Full instructions (SKILL.md)

Source of truth, from mattpocock/skills.


name: request-refactor-plan description: Create a detailed refactor plan with tiny commits via user interview, then file it as a GitHub issue. Use when user wants to plan a refactor, create a refactoring RFC, or break a refactor into safe incremental steps.

This skill will be invoked when the user wants to create a refactor request. You should go through the steps below. You may skip steps if you don't consider them necessary.

  1. Ask the user for a long, detailed description of the problem they want to solve and any potential ideas for solutions.

  2. Explore the repo to verify their assertions and understand the current state of the codebase.

  3. Ask whether they have considered other options, and present other options to them.

  4. Interview the user about the implementation. Be extremely detailed and thorough.

  5. Hammer out the exact scope of the implementation. Work out what you plan to change and what you plan not to change.

  6. Look in the codebase to check for test coverage of this area of the codebase. If there is insufficient test coverage, ask the user what their plans for testing are.

  7. Break the implementation into a plan of tiny commits. Remember Martin Fowler's advice to "make each refactoring step as small as possible, so that you can always see the program working."

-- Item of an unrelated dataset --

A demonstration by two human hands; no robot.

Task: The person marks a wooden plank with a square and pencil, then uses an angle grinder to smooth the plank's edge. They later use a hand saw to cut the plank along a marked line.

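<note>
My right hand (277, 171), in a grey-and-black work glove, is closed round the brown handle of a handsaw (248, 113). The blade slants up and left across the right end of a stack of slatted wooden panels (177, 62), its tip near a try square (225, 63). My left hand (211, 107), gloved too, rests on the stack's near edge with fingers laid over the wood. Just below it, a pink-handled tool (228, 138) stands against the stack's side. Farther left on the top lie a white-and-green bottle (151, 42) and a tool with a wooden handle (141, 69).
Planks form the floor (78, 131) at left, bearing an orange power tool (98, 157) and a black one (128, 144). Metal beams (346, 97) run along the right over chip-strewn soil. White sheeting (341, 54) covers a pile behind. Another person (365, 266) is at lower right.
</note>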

  8. Create a GitHub issue with the refactor plan. Use the following template for the issue description:

<refactor-plan-template>

Problem Statement

The problem that the developer is facing, from the developer's perspective.

Solution

The solution to the problem, from the developer's perspective.

Commits

A LONG, detailed implementation plan. Write the plan in plain English, breaking down the implementation into the tiniest commits possible. Each commit should leave the codebase in a working state.

Decision Document

A list of implementation decisions that were made. This can include:

  • The modules that will be built/modified
  • The interfaces of those modules that will be modified
  • Technical clarifications from the developer
  • Architectural decisions
  • Schema changes
  • API contracts
  • Specific interactions

Do NOT include specific file paths or code snippets. They may end up being outdated very quickly.

Testing Decisions

A list of testing decisions that were made. Include:

  • A description of what makes a good test (only test external behavior, not implementation details)
  • Which modules will be tested
  • Prior art for the tests (i.e. similar types of tests in the codebase)

Out of Scope

A description of the things that are out of scope for this refactor.

Further Notes (optional)

Any further notes about the refactor.